• WHAT YOU NEED TO DO
From the first line of the material through the line that holds "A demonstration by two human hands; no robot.", repeat each line exactly and skip any picture.

+++ PROVIDED MATERIAL

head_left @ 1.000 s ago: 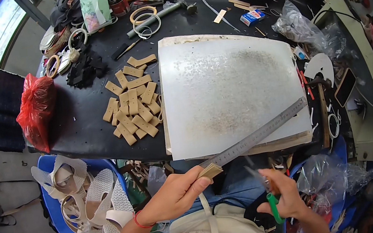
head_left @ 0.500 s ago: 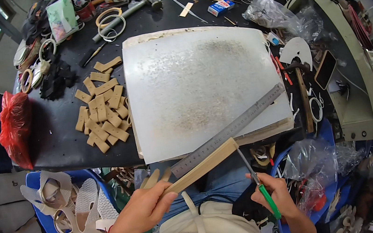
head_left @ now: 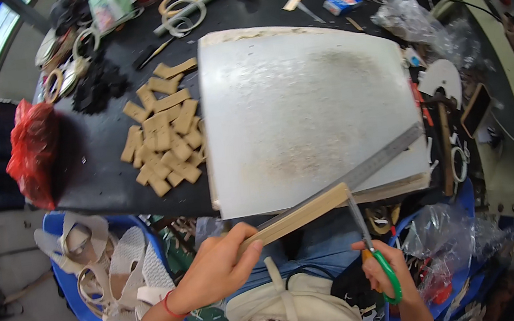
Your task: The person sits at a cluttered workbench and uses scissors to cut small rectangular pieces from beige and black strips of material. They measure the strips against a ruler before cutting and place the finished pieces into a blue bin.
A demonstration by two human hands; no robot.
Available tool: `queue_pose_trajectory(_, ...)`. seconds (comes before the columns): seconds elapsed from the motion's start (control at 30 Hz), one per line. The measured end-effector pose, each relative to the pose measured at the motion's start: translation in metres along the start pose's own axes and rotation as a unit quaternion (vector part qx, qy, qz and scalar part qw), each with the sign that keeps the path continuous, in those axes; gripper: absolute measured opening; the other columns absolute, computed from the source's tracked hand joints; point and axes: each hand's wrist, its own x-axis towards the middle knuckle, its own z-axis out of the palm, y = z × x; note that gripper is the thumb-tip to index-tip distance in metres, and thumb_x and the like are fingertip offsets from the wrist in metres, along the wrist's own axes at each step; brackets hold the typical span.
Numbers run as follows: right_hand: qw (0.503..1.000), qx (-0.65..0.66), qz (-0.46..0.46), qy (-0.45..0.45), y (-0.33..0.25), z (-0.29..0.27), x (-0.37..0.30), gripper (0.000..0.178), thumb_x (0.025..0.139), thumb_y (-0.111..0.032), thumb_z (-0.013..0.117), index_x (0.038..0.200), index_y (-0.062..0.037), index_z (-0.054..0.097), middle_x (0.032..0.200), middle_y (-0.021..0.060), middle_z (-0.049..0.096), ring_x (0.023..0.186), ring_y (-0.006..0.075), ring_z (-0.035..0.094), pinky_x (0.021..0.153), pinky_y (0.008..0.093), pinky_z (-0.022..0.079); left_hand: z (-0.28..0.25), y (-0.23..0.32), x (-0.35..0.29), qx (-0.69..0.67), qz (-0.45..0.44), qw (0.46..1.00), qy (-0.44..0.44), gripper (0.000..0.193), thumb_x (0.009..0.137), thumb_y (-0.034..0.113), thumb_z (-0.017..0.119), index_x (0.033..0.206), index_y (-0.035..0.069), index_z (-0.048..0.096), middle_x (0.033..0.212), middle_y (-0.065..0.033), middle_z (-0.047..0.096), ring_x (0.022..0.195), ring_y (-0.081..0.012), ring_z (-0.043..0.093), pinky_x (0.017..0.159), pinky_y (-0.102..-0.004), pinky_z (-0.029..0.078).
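Observation:
My left hand [head_left: 220, 272], a red cord round its wrist, is closed on the near end of a bundle of long tan strips [head_left: 303, 214]. The strips slant up to the right over the front edge of a white board [head_left: 301, 99]. Just behind them a steel ruler [head_left: 381, 158] lies diagonally on the board. My right hand [head_left: 385, 268] grips a pair of scissors [head_left: 391, 280] by the green handles, blades pointing up. The blade tips are at the far end of the bundle; I cannot tell whether they touch it.
Short tan strap pieces [head_left: 168, 130] are heaped left of the board. A red plastic bag [head_left: 35, 151] stands at the table's left end. Blue tubs flank my lap, the left one holding white woven shoe uppers [head_left: 125, 269]. A hammer [head_left: 445, 145] and a phone [head_left: 475, 109] lie right.
The view has shifted, so the table appears further right and higher. My right hand has turned the scissors, showing more of their green handle. The strips stay in my left hand.

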Motion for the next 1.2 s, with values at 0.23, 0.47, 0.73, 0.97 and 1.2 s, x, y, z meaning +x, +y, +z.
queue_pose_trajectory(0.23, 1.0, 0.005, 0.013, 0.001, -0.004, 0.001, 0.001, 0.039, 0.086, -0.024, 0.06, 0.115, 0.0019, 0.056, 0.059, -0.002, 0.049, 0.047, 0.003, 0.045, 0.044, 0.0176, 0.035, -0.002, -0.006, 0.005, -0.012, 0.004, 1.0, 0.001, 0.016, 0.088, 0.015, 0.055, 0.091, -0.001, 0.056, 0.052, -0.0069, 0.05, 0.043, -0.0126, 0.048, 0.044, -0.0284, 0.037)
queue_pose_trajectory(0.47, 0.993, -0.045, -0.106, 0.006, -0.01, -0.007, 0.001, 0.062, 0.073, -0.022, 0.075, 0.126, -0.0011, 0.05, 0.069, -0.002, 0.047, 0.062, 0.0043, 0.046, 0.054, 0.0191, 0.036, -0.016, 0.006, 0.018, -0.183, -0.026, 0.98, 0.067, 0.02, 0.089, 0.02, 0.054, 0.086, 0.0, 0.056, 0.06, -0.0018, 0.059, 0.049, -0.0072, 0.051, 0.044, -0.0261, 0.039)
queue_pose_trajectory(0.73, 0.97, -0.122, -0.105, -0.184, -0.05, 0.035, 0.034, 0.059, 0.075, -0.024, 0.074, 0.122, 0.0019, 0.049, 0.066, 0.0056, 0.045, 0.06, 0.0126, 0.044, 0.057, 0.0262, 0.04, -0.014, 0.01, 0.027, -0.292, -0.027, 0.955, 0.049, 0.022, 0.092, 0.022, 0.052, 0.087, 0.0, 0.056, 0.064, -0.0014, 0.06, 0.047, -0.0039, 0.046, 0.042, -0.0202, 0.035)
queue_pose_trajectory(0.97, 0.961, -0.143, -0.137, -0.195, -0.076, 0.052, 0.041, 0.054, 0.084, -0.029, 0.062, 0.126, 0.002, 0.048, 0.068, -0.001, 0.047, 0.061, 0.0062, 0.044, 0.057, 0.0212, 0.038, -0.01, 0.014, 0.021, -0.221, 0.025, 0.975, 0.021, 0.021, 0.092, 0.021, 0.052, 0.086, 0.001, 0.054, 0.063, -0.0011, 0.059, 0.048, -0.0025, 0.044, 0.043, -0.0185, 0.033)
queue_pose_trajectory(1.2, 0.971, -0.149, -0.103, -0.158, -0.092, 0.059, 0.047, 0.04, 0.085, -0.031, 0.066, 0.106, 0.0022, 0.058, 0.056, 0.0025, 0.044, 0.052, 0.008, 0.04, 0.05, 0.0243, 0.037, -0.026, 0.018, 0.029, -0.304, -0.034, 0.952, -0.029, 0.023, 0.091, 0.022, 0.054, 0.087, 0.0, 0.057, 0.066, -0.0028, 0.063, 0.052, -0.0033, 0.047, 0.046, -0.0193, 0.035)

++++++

• SOLUTION TO THIS TASK
head_left @ 1.000 s ago: 
head_left @ 0.500 s ago: 
head_left @ now: 
Your task: The person sits at a cluttered workbench and uses scissors to cut small rectangular pieces from beige and black strips of material. They measure the strips against a ruler before cutting and place the finished pieces into a blue bin.
A demonstration by two human hands; no robot.

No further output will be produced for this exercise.